Pro tip: Leverage the elasticity of the cloud through automation. Turn off dev instances when they’re not being used. Use Compute Optimizer to right-size your standing instances. Use spot instances and attribute-based instance selection to get the compute you need without paying more.
- The “buffet” approach. As a self-described AWS “superfan,” it’s hard to come down on folks who want to try everything that AWS offers. There are so many options, with new ones coming online seemingly every day. It’s easy to treat it like a buffet and feel the need to try everything: a bit of Aurora, a bit of RedShift, a bit of RDS, a sampling of every storage solution… it’s interesting and even fun, but it’s also expensive and adds unnecessary complexity.
The costs aren’t only upfront, either. Having too many disparate AWS services results in an application that will eventually need some pretty serious rearchitecting. That demands time and resources that could be spent on innovating instead of performing open heart surgery on your application.
Try to keep the majority of your application’s footprint to a handful of core services and be thoughtful about adding new ones.
- Not tagging resources. Tags are a giant label maker for all the things in your AWS account. They allow you to label and group things so you can stay organized and informed on what your resources are doing. If you don’t see any tags in an AWS account, it’s a clear indication of chaos.
Through the FinOps lens, not tagging your resources makes it incredibly difficult to understand your cost structure. Think of it like a credit card bill: if your bill just gave you one number without any line items, you would have no idea where and how you’re spending your money. A good tagging policy prevents that from happening and provides the visibility you need to better optimize your costs.
Pro tip: Use tags, period. Have a tagging policy in place so that there is a standard set of metadata that’s expected to accompany each AWS resource.
- Forgetting to shut off instances. This one goes under the “we’re all human” category, but can be financially harmful nonetheless. Teams like data scientists work on very computationally intensive projects that require resources to match. They’re not starting up a T2 micro; they’re running a P3.8xlarge or P3.16xlarge.

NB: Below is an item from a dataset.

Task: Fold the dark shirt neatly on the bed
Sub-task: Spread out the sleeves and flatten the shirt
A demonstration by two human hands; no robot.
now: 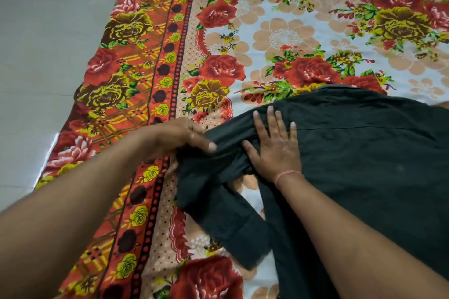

Those big GPU instances are expensive, and if they’re running when you don’t need them, it adds up fast.
SageMaker, too, is often a culprit here. The number of instances that are just left on can cost hundreds of thousands of dollars. Amazon can’t tell if you’re deliberately leaving the machine running, so unless you explicitly shut it off, you’re going to be billed for every second that those machines are still on.
Automation is the only way to ensure that you don’t have runaway resources.
Behavioral and organizational change can only go so far; again, we’re only human. Automation can ensure that you’re only paying for the resources that you need.
The road to cloud isn’t a straight line and every organization faces a learning curve as they adapt and grow. If any of the scenarios above sound familiar, think of it as an opportunity. Amazon continues to evolve and innovate, and we can too. By thoughtfully balancing and optimizing our AWS environments – and relying on automation whenever we can – we can make the most of Amazon’s tremendous offerings and control costs along the way.